- EXERCISE BRIEF
For the data below, retype word for word the lines from the one containing "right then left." through the one containing "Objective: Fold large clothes"; drop the pictures.

- COLLECTED DATA
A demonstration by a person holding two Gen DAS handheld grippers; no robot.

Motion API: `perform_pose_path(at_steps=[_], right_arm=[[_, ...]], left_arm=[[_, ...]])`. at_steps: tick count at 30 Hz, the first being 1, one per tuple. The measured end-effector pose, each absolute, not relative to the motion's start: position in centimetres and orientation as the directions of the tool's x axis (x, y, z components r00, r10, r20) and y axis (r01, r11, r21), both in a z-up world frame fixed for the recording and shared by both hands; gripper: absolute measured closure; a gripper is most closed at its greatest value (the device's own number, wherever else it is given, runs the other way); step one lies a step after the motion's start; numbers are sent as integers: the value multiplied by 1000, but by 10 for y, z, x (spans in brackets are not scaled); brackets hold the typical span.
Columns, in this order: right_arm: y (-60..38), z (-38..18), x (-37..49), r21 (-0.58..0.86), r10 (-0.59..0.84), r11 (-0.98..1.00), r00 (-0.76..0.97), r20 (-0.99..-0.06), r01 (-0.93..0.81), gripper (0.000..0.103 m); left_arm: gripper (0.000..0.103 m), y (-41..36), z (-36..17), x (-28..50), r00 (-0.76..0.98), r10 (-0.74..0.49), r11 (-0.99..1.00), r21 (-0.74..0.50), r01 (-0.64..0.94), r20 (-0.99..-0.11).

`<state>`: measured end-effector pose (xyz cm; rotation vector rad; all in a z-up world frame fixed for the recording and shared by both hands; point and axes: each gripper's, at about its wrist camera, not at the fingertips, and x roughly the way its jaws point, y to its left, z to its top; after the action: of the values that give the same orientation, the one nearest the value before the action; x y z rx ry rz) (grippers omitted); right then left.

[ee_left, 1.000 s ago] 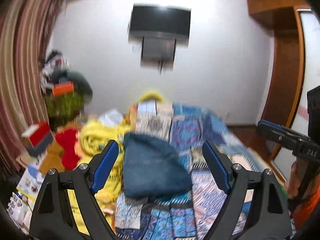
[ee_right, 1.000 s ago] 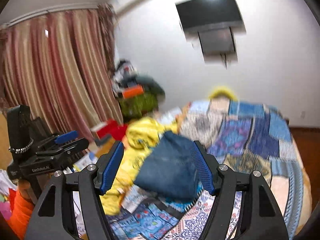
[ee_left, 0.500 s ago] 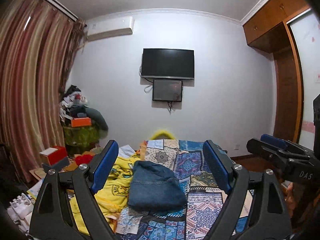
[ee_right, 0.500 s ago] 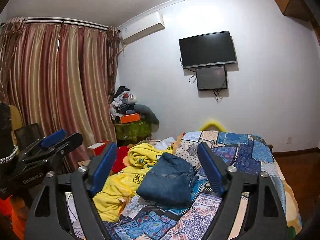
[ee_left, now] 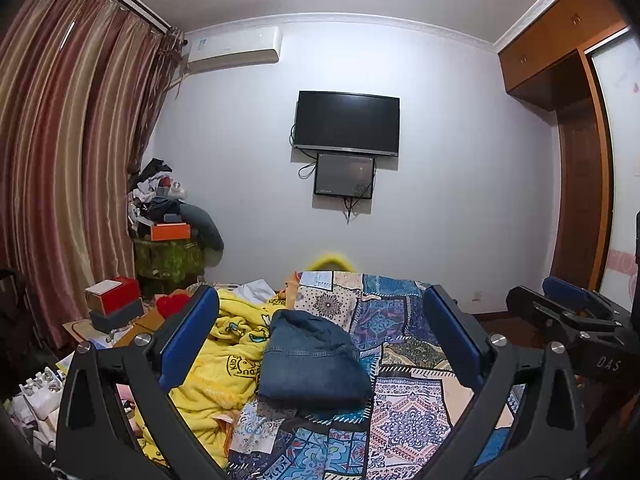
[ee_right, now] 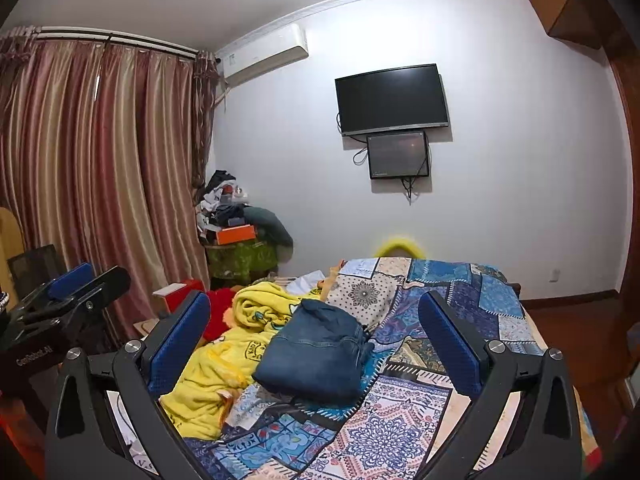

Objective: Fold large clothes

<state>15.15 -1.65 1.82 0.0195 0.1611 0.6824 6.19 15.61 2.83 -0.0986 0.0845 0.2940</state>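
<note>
A folded blue denim garment [ee_left: 314,360] lies on the patchwork bedspread [ee_left: 404,420]; it also shows in the right wrist view [ee_right: 316,356]. My left gripper [ee_left: 320,340] is open and empty, held well back from the bed and above it. My right gripper [ee_right: 316,340] is open and empty too, likewise back from the denim. The right gripper shows at the right edge of the left wrist view [ee_left: 576,312]; the left gripper shows at the left edge of the right wrist view [ee_right: 68,292].
A crumpled yellow blanket [ee_left: 228,356] lies left of the denim. Boxes and clutter [ee_left: 112,308] sit by the striped curtain [ee_left: 60,160]. A TV [ee_left: 347,123] hangs on the far wall. A wooden wardrobe [ee_left: 580,140] stands at the right.
Both grippers have pulled back and tilted up from the bed, so the denim now sits lower and smaller in view. Both stay open. The denim lies unmoved.
</note>
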Motion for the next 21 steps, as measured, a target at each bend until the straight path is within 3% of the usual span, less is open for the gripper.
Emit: perform_pose_path(at_steps=[21], right_arm=[[-25,15,151,80,606,794,778,-164,-602,0]], left_arm=[[1,150,18,71,949,289,951,-74,-300,-127]])
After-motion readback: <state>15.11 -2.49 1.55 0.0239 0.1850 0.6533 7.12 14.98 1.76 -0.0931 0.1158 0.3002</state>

- SOLUTION TO THIS PROBLEM
`<state>`: measured end-effector pose (xyz cm; rotation vector rad; all in a z-up world frame fixed for the recording and shared by both hands; point and axes: each gripper's, at about its wrist camera, not at the fingertips, and x roughly the way its jaws point, y to its left, z to its top; after the action: of the values that give the same orientation, the one nearest the value before the action; x y z rx ry rz) (grippers omitted); right then left.

[ee_left, 1.000 s ago] 
[ee_right, 1.000 s ago] 
[ee_left, 0.500 s ago] 
[ee_right, 0.500 s ago] 
[ee_left, now] 
[ee_right, now] 

Objective: Fold large clothes

There is nothing more to this exercise.